:: What this task involves ::
Nothing but the lines from the one containing "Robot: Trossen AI" through the one containing "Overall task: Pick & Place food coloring", both included, should be given again, each exactly as written below.

:: Records for this task ::
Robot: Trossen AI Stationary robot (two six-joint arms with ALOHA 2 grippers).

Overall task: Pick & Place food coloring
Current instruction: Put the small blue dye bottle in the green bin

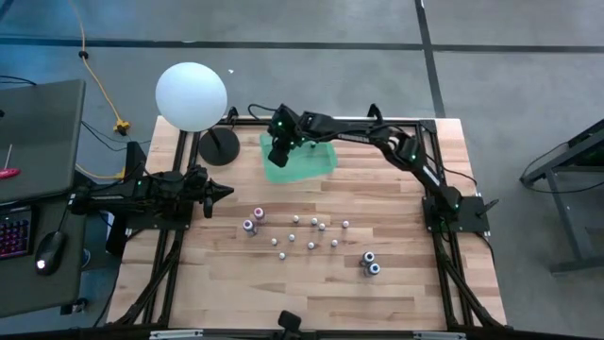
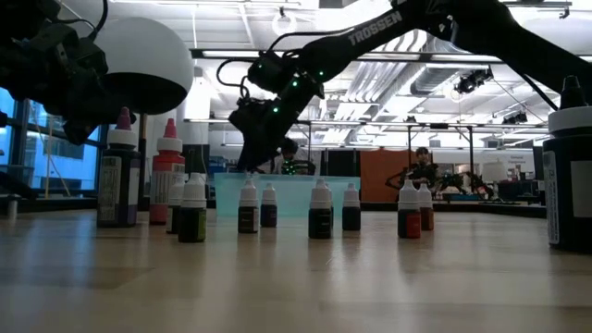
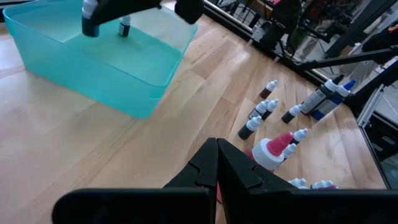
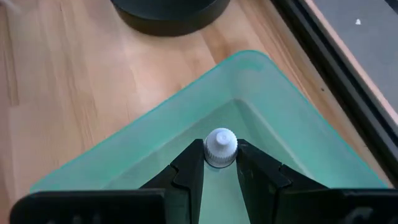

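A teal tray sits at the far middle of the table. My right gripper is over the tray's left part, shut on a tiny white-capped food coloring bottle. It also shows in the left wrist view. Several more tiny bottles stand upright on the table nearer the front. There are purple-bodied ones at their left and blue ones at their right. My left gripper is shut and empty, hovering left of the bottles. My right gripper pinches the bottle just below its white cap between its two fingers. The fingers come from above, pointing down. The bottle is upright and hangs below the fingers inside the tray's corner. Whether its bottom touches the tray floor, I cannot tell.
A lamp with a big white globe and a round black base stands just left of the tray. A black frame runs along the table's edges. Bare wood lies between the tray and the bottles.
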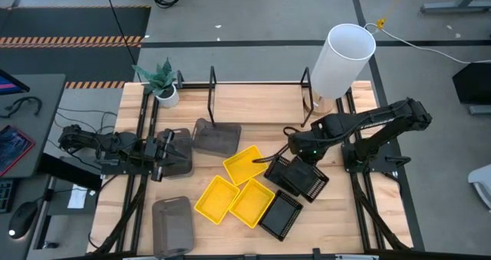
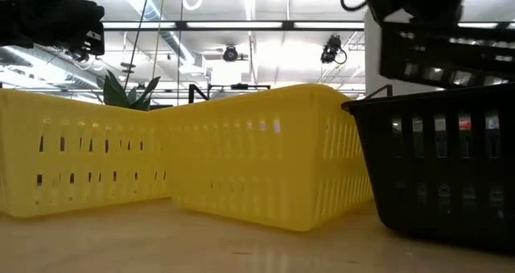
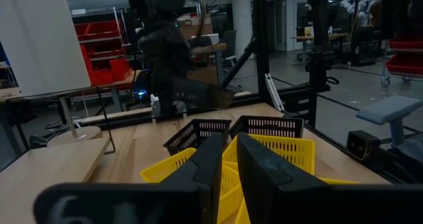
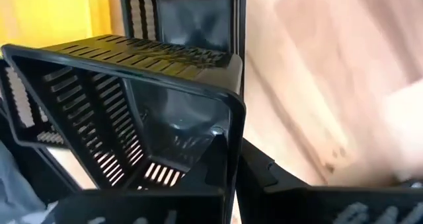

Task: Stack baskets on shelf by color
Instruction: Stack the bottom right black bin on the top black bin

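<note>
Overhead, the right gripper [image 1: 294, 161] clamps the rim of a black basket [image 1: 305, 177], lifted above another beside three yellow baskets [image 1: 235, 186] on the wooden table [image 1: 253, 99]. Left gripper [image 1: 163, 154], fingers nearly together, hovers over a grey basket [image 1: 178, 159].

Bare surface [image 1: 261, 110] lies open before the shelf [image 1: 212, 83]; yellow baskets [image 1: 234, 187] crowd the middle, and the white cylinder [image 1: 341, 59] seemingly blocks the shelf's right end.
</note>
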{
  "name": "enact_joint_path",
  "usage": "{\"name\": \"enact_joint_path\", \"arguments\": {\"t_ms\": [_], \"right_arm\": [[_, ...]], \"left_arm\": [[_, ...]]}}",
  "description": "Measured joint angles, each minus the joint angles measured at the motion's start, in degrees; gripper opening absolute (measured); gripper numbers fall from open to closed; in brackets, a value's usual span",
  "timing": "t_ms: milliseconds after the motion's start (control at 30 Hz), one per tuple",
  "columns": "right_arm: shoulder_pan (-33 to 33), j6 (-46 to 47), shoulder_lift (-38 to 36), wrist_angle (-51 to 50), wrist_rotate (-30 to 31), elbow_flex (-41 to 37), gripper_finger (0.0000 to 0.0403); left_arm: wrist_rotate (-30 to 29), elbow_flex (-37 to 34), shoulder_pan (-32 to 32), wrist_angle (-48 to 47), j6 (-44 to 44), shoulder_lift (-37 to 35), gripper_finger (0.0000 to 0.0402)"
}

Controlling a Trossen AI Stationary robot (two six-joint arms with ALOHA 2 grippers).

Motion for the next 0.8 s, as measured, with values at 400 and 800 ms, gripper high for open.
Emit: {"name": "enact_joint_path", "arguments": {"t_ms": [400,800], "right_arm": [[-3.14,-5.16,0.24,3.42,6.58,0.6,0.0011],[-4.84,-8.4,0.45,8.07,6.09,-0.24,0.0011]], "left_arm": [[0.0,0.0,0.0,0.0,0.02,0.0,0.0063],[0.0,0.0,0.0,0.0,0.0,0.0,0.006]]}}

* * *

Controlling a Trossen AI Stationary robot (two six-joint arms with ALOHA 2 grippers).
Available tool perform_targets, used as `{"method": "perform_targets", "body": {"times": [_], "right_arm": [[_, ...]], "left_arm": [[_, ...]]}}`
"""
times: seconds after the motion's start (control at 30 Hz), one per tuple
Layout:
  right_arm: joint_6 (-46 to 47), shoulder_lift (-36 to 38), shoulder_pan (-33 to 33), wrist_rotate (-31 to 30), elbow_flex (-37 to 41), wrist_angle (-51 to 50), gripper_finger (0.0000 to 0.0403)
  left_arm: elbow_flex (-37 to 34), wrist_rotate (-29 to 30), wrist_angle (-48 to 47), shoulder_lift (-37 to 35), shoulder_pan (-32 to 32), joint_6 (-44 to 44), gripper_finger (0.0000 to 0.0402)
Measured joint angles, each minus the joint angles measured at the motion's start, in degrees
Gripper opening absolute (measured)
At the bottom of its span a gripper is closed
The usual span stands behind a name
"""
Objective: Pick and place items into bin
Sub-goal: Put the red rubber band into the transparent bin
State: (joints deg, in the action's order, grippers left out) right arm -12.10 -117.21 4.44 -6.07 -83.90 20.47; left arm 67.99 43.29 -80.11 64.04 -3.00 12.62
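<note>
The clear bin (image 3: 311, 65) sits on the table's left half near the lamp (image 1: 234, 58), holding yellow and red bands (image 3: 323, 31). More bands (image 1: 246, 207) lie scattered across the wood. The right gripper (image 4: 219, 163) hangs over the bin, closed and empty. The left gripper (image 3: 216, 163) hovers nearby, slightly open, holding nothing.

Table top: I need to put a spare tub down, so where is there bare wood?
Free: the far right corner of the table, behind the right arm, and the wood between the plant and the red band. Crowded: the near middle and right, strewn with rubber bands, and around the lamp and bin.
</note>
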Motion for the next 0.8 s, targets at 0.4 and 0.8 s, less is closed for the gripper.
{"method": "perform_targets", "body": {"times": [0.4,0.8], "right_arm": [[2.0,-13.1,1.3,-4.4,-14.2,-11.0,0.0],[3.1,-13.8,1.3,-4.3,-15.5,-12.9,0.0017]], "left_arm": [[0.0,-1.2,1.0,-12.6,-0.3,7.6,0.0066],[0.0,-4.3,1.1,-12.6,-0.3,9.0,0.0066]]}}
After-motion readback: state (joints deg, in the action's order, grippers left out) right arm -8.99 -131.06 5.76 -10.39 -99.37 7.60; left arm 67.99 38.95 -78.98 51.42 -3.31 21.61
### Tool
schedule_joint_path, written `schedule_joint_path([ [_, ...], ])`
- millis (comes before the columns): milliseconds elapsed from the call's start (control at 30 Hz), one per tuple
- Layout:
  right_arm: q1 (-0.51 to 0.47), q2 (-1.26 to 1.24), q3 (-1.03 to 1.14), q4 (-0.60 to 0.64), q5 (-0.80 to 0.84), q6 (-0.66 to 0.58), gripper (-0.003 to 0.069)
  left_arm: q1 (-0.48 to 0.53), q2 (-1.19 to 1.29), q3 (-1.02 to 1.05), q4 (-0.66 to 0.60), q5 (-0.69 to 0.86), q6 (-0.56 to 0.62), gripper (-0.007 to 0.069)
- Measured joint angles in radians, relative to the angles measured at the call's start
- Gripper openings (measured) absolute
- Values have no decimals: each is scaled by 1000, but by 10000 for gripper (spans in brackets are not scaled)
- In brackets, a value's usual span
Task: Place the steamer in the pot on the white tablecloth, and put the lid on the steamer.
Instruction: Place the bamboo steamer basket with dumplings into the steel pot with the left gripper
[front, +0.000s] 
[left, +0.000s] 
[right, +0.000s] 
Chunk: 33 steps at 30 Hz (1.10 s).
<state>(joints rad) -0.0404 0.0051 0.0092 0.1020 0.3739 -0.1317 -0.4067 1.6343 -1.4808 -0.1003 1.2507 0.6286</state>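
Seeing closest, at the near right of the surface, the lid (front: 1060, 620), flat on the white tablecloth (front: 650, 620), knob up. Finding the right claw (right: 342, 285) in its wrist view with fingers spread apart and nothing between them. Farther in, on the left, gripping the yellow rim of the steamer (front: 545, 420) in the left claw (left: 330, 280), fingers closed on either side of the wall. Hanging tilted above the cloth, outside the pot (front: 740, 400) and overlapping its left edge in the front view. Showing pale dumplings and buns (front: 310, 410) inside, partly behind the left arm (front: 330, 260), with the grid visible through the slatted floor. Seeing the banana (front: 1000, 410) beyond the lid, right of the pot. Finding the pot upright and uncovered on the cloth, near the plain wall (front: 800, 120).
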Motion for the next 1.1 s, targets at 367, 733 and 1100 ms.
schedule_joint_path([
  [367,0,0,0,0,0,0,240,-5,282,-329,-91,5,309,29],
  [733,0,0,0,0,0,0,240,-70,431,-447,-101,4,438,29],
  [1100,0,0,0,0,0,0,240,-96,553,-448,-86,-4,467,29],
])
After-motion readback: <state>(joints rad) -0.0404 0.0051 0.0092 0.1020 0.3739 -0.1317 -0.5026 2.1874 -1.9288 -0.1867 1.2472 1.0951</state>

:: Exercise output ::
Robot: Trossen AI Stationary robot (two six-joint arms with ALOHA 2 grippers).

Overall task: Pick & Place food coloring

No additional output is required for this exercise.